First, this:
Ireland's longstanding abortion legislation could change due to a ruling expected to be handed down by the European Court of Human Rights next week.
When two Irish women and one Lithuanian woman who were forced to travel to Britain for abortions they took the action against the Irish state five years ago.
Yay, EU!
But, but, but. . . (emphasis mine)
When Pope Benedict XVI departed from previous Church doctrine two weeks ago by saying condoms are acceptable in certain cases, Catholic-dominated Ireland was so distracted by news it might need an economic bailout that it barely noticed. There was a time, though, when a Vatican softening on the contraception veto would have made the top headline in Irish newspapers. A time when, in Ireland, things like condoms, pills and diaphragms were not just taboo, but outright illegal, according to a 1935 law forbidding the import and sale of contraceptives. In the 1970s, Irish feminists would challenge their government’s anti-birth control policies by staging protests like massive condom-buying expeditions to Northern Ireland, where contraception devices were legal. But this was still an Ireland where taking on the Catholic Church was socially daring and politically suicidal.

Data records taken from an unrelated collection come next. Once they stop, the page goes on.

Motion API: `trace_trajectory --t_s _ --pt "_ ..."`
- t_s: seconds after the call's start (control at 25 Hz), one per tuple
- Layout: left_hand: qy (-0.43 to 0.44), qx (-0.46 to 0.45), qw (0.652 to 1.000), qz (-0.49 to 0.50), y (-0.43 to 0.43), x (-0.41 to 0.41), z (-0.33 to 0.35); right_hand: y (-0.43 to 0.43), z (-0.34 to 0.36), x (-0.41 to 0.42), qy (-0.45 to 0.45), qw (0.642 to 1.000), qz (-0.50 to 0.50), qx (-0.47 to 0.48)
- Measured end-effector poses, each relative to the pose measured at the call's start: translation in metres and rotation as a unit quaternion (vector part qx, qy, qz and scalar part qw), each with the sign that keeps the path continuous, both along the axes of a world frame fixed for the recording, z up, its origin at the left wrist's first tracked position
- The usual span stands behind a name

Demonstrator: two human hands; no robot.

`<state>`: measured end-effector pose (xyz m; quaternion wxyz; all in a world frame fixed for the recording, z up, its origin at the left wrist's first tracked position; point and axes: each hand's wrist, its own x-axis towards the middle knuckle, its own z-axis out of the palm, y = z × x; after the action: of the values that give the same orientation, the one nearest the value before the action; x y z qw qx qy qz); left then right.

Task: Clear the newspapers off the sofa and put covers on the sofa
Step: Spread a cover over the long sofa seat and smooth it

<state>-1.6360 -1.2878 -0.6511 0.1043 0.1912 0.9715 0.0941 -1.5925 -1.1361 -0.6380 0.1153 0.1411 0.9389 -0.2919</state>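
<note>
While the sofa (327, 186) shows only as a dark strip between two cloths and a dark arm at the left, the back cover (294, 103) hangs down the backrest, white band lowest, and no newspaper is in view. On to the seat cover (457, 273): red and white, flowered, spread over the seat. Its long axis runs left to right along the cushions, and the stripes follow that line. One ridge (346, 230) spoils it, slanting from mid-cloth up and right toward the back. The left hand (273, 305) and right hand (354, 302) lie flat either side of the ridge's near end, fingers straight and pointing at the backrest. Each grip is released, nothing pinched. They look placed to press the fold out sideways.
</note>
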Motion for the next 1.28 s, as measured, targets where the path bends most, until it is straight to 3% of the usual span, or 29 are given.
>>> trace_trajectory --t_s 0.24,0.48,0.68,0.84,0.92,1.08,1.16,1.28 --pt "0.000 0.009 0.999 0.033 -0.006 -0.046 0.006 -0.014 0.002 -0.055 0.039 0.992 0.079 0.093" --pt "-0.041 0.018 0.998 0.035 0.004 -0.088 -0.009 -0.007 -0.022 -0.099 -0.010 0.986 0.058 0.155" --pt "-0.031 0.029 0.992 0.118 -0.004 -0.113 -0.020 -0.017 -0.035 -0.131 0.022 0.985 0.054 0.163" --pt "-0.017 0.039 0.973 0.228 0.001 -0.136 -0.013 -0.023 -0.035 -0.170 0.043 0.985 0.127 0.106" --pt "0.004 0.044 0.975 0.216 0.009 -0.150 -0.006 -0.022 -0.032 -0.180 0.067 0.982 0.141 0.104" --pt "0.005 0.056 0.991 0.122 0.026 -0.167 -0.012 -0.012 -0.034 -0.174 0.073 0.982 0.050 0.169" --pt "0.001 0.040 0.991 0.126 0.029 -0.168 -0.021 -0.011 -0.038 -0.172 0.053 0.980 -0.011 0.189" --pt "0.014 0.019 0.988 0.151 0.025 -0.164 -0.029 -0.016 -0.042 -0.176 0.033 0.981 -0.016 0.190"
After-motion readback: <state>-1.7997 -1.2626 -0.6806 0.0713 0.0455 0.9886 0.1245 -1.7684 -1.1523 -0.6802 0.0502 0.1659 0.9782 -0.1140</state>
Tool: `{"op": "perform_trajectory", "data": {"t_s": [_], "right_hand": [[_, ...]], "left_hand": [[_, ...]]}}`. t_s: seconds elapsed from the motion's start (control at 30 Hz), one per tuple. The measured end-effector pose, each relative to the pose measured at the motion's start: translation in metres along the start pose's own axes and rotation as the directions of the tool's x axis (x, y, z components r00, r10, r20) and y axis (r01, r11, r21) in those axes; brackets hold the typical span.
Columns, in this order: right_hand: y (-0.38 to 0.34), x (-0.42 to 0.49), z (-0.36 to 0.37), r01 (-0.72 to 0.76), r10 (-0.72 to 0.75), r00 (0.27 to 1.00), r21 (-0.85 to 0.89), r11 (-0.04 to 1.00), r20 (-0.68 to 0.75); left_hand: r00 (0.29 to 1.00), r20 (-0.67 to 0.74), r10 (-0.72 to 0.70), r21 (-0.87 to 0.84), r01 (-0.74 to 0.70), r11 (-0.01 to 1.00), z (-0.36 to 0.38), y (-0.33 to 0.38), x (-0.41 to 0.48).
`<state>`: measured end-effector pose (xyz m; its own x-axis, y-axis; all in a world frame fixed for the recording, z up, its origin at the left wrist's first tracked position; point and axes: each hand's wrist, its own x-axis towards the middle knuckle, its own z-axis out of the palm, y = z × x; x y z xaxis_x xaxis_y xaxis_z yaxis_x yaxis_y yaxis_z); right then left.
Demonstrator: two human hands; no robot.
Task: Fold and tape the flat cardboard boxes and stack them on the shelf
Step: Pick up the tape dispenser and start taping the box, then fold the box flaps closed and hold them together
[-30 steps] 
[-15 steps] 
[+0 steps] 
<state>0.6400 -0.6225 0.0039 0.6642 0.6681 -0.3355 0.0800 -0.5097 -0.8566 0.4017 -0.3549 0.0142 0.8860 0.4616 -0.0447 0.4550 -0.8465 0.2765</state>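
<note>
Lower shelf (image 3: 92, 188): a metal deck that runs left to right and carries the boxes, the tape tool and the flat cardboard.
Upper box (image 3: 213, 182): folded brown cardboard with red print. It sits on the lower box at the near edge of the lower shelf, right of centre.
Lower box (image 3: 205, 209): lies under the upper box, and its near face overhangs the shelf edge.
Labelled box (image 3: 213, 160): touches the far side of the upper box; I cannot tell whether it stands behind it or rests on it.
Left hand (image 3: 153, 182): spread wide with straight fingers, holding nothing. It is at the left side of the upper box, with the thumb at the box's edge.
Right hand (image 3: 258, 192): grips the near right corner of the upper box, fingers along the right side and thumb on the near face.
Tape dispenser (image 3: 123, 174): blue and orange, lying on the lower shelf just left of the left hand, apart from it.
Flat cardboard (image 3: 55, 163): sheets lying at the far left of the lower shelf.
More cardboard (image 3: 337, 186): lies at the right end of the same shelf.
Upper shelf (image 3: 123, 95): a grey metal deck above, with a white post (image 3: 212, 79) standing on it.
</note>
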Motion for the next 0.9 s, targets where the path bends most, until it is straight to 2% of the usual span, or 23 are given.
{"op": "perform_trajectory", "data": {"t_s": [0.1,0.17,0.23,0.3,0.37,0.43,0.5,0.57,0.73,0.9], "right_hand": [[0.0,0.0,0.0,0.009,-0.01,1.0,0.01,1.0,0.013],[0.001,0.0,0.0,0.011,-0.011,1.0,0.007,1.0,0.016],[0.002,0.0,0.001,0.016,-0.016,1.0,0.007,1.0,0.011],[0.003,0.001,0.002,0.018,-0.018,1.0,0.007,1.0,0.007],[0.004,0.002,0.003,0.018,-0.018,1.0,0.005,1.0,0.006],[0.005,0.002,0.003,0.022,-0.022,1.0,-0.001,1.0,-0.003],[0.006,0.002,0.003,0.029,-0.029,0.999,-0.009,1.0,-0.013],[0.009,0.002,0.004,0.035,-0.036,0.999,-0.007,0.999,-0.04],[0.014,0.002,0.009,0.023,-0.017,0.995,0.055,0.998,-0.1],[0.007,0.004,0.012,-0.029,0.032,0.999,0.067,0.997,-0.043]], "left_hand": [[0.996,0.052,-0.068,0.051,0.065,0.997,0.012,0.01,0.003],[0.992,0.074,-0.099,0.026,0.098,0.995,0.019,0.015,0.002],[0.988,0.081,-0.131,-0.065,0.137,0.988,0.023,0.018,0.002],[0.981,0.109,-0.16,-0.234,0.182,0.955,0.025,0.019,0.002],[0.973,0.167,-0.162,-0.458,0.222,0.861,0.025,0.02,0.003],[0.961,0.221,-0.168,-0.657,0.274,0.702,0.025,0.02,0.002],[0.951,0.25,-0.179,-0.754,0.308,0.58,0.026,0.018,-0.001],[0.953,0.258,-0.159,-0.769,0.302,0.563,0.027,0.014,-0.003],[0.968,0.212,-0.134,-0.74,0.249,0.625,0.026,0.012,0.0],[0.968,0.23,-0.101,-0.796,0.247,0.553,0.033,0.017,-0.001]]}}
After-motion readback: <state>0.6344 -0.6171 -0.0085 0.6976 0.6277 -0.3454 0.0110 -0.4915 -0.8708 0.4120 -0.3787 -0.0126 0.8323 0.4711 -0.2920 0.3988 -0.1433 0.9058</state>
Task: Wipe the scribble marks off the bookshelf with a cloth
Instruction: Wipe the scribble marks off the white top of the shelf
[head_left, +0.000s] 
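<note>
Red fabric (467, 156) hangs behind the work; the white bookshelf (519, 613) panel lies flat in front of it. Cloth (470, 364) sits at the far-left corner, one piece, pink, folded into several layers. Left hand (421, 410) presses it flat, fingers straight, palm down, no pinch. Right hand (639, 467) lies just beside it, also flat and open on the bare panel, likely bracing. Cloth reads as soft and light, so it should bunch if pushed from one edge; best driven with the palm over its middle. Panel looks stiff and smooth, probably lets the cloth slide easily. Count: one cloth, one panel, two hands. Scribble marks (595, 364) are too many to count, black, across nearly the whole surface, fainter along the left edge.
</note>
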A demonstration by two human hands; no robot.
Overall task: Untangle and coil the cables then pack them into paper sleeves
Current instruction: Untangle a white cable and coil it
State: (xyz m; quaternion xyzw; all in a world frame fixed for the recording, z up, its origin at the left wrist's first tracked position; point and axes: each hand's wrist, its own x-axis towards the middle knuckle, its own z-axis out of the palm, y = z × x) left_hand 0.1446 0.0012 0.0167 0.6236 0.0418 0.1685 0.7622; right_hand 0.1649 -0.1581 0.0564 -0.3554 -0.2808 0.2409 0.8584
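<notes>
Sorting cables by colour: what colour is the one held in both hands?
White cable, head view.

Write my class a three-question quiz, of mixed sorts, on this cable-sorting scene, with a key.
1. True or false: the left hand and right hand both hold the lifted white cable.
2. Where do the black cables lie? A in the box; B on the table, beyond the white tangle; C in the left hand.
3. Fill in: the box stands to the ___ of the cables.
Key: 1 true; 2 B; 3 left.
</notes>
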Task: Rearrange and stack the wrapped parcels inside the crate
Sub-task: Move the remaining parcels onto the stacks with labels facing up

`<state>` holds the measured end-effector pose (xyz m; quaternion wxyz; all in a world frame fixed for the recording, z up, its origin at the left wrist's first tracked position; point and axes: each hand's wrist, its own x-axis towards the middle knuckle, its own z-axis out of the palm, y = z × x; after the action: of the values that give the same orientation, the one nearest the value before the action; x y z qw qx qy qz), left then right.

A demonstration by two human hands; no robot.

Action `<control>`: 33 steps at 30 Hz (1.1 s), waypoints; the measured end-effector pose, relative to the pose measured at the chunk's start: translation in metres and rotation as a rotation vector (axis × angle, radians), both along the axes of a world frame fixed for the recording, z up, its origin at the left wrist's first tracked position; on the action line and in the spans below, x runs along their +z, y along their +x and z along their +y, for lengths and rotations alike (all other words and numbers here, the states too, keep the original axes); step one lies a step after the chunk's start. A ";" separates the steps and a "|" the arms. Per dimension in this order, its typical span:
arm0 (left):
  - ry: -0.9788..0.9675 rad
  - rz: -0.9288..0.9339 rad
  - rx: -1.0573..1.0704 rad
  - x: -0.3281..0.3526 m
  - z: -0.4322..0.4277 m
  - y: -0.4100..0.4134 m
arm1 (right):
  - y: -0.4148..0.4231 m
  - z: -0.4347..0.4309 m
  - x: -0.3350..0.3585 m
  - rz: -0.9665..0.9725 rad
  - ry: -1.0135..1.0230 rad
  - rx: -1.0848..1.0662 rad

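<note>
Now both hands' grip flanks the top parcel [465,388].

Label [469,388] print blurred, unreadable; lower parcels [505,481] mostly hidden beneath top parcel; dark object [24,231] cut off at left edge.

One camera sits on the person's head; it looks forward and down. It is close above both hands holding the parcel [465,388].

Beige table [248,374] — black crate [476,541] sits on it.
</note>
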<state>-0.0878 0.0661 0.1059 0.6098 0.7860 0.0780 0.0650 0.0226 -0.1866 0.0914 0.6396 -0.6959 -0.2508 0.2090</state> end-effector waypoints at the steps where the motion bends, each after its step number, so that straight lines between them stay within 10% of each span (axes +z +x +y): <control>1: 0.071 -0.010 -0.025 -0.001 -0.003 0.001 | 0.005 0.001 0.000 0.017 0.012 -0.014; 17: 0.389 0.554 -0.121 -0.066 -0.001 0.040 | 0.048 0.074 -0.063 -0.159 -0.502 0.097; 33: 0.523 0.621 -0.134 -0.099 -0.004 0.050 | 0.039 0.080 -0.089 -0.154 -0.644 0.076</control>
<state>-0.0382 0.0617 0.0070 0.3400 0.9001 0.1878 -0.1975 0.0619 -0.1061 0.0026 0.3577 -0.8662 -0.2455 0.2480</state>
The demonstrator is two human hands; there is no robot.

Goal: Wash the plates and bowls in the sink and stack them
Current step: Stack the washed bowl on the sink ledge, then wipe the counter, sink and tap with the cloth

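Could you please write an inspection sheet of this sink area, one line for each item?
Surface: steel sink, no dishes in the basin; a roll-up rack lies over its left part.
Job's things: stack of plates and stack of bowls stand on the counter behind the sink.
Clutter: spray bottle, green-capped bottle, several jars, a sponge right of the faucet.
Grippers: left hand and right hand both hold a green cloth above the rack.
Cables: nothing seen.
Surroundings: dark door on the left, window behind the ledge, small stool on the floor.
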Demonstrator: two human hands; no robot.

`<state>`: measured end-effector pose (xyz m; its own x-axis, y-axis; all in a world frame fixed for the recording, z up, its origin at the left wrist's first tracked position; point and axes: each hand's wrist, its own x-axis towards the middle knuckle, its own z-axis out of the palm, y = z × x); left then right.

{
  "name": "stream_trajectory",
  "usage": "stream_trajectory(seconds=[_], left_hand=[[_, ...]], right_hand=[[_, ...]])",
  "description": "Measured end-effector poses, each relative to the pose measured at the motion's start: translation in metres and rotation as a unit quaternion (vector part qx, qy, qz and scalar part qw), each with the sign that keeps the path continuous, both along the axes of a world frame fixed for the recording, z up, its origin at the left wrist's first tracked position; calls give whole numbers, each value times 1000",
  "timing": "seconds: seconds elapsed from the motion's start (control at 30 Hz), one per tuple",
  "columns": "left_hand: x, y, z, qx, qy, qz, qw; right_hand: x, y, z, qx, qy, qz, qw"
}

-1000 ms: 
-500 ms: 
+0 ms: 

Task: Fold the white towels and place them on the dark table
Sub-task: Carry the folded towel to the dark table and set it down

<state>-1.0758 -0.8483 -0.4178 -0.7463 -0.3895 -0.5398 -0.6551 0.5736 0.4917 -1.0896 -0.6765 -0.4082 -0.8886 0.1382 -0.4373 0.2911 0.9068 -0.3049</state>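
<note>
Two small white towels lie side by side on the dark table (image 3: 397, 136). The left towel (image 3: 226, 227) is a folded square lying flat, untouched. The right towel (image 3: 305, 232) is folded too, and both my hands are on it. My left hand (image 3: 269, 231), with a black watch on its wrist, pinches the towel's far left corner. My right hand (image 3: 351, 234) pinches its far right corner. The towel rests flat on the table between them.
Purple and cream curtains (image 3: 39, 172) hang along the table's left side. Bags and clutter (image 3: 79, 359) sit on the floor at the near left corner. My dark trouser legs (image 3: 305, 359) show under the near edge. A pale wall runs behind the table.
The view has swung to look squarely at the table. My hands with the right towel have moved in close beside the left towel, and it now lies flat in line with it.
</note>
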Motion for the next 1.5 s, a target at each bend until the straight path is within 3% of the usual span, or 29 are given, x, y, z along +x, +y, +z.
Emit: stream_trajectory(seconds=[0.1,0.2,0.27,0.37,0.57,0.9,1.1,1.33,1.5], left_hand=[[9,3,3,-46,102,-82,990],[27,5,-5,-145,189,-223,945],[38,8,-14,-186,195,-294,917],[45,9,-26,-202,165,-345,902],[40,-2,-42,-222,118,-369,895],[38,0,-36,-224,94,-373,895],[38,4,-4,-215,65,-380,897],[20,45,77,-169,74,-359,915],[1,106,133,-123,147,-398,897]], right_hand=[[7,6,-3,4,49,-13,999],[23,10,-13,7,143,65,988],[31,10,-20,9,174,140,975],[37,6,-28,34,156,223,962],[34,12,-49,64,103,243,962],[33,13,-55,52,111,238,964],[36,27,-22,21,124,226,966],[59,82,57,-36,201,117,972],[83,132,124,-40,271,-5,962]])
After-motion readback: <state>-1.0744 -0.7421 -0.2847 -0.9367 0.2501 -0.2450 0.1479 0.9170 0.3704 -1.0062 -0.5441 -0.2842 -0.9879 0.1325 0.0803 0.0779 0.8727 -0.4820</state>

But the Ireland of today has the world’s largest percentage of married women under 49 using contraception, according to the United Nation’s 2010 Human Development Index. The UN figure of 89 per cent of women using birth control includes those who resort to so-called natural contraceptive methods, with which the Church has no moral qualms, but Irish studies looking exclusively at artificial contraception show use among 18- to 24-year-old girls is well over 90 per cent. It’s a startling change of social attitudes, some 30 years after the government lifted the birth-control ban in 1979, and one that illustrates how much the Church’s influence has waned in a country that was once a stronghold of Catholicism in Europe.
Among the Irish clergy, there is a sense “the battle has been lost” on birth control, said Garry O’Sullivan, editor of the Irish Catholic newspaper. In a historic upset, contraceptives, it seems, have gone from being social taboos to no longer being a topic for Sunday sermons. “The bishops have stopped pushing the issue,” said O’Sullivan. “People have moved on.”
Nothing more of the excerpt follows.